Uncovering Latent Connections in Indigenous Heritage: Semantic Pipelines for Cultural Preservation in Brazil
Luis Vitor Zerkowski, Nina S. T. Hirata

TL;DR
This paper presents AI-driven semantic pipelines that enhance exploration and understanding of Brazil's Indigenous cultural heritage collections, supporting preservation and engagement.
Contribution
It introduces two novel semantic pipelines for image and text data, integrated into an interactive visualization tool for cultural heritage analysis.
Findings
Improved accessibility to Indigenous collections
Revealed latent connections in cultural data
Supported curatorial and public engagement
Abstract
Indigenous communities face ongoing challenges in preserving their cultural heritage, particularly in the face of systemic marginalization and urban development.
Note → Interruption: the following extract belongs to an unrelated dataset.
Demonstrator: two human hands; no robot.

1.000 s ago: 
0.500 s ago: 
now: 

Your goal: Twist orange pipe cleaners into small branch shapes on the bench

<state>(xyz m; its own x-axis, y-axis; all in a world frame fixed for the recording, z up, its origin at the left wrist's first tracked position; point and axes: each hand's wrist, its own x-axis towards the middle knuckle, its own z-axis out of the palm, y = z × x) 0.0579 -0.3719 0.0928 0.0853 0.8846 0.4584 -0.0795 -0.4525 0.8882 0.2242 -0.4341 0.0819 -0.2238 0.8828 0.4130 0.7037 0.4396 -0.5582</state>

In Brazil, the Museu Nacional dos Povos Indigenas through the Tainacan platform hosts the country's largest online collection of Indigenous objects and iconographies, providing a critical resource for cultural engagement. Using publicly available data from this repository, we present a data-driven initiative that applies artificial intelligence to enhance accessibility, interpretation, and exploration. We develop two semantic pipelines: a visual pipeline that models image-based similarity and a textual pipeline that captures semantic relationships from item descriptions. These embedding spaces are projected into two dimensions and integrated into an interactive visualization tool we also developed. In addition to…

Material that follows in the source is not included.